Problem —
Return the whole listing unchanged. Drop the images.

Provided material —
════
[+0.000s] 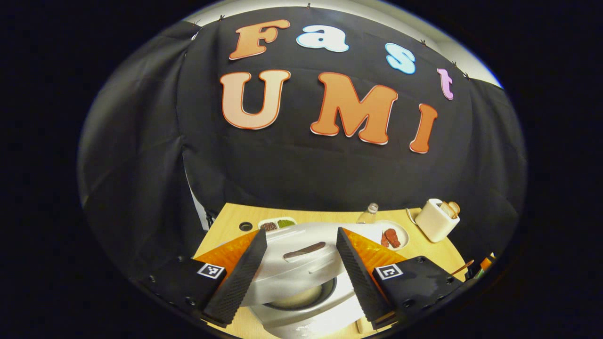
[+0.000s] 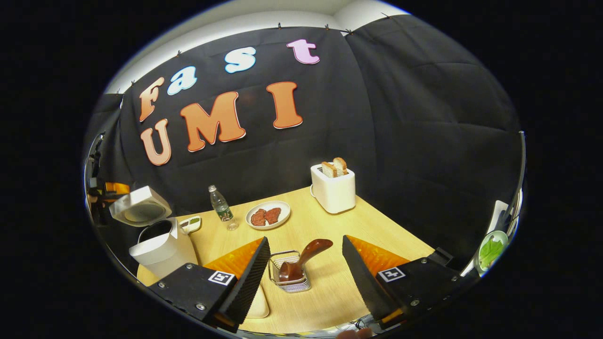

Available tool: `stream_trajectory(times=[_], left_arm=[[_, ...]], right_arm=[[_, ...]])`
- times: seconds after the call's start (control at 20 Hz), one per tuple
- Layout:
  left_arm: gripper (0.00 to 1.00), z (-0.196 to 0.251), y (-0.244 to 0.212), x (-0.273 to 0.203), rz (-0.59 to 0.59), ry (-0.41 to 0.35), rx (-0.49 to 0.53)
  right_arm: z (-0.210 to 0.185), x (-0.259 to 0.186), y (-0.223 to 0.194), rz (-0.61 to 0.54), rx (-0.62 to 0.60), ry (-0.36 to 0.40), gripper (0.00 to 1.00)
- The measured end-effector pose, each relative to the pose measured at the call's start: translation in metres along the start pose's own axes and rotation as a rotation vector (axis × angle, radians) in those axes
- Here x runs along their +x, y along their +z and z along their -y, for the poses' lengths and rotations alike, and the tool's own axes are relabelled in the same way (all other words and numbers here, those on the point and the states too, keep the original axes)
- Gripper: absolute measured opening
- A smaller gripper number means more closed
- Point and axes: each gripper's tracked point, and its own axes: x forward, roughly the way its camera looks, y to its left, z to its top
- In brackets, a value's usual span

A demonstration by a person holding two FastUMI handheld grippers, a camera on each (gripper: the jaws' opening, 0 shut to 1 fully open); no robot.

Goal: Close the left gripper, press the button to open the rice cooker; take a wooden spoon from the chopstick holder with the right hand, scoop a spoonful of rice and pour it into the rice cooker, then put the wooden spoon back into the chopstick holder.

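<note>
Right gripper view takes in the wooden table (image 2: 330, 226), the white rice cooker (image 2: 158, 247) at its left edge with lid raised, then the wire chopstick holder (image 2: 289, 275) holding the wooden spoon (image 2: 304, 259) between the right gripper's (image 2: 305, 273) wide-spread fingers, while the left gripper (image 1: 301, 270) hangs wide apart over the cooker.

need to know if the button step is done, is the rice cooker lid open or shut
Open. In the right gripper view the rice cooker has its lid tipped up and back, exposing the dark pot mouth.
</note>
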Motion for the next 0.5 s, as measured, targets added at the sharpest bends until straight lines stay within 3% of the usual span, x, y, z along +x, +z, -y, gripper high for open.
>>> stream_trajectory(times=[0.3, 0.5], left_arm=[[1.0, 0.012, -0.06, 0.001, -0.064, -0.013, -0.035], [1.0, 0.01, -0.085, 0.007, -0.09, 0.005, 0.004]], right_arm=[[-0.004, -0.011, -0.015, -0.028, -0.008, 0.021, 0.95], [0.0, -0.015, -0.018, -0.035, 0.003, 0.018, 0.95]])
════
Output below —
[+0.000s] 
[+0.000s] 

Available tool: `stream_trajectory(times=[_], left_arm=[[_, ...]], right_arm=[[_, ...]])`
- times: seconds after the call's start (control at 20 Hz), one per tuple
- Layout:
  left_arm: gripper (0.00 to 1.00), z (-0.196 to 0.251), y (-0.244 to 0.212), x (-0.273 to 0.203), rz (-0.59 to 0.59), ry (-0.41 to 0.35), rx (-0.49 to 0.53)
  right_arm: z (-0.210 to 0.185), x (-0.259 to 0.186), y (-0.223 to 0.194), rz (-0.61 to 0.54), rx (-0.62 to 0.60), ry (-0.36 to 0.40), gripper (0.00 to 1.00)
- The measured end-effector pose, each relative to the pose measured at the call's start: translation in metres along the start pose's own axes and rotation as a rotation vector (axis × angle, radians) in those axes
- Here x runs along their +x, y along their +z and z along their -y, for the poses' lengths and rotations alike, and the tool's own axes are relabelled in the same way (all other words and numbers here, those on the point and the states too, keep the original axes)
- Gripper: absolute measured opening
- A smaller gripper number means more closed
- Point and axes: each gripper's tracked point, and its own axes: x forward, roughly the way its camera looks, y to its left, z to its top
- In brackets, a value's usual span

A demonstration by a person holding two FastUMI handheld grippers, a camera on each (gripper: the jaws' opening, 0 shut to 1 fully open); no robot.

Goal: Close the left gripper, press the button to open the rice cooker; take a wooden spoon from the chopstick holder with the right hand, scoop a spoonful of rice and pour it into the rice cooker, then put the wooden spoon back into the chopstick holder.

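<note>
Right gripper view takes in the wooden table (image 2: 330, 226), the white rice cooker (image 2: 158, 247) at its left edge with lid raised, then the wire chopstick holder (image 2: 289, 275) holding the wooden spoon (image 2: 304, 259) between the right gripper's (image 2: 305, 273) wide-spread fingers, while the left gripper (image 1: 301, 270) hangs wide apart over the cooker.

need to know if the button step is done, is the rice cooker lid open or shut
Open. In the right gripper view the rice cooker has its lid tipped up and back, exposing the dark pot mouth.
</note>
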Motion for the next 0.5 s, as measured, targets added at the sharpest bends until straight lines stay within 3% of the usual span, x, y, z along +x, +z, -y, gripper high for open.
>>> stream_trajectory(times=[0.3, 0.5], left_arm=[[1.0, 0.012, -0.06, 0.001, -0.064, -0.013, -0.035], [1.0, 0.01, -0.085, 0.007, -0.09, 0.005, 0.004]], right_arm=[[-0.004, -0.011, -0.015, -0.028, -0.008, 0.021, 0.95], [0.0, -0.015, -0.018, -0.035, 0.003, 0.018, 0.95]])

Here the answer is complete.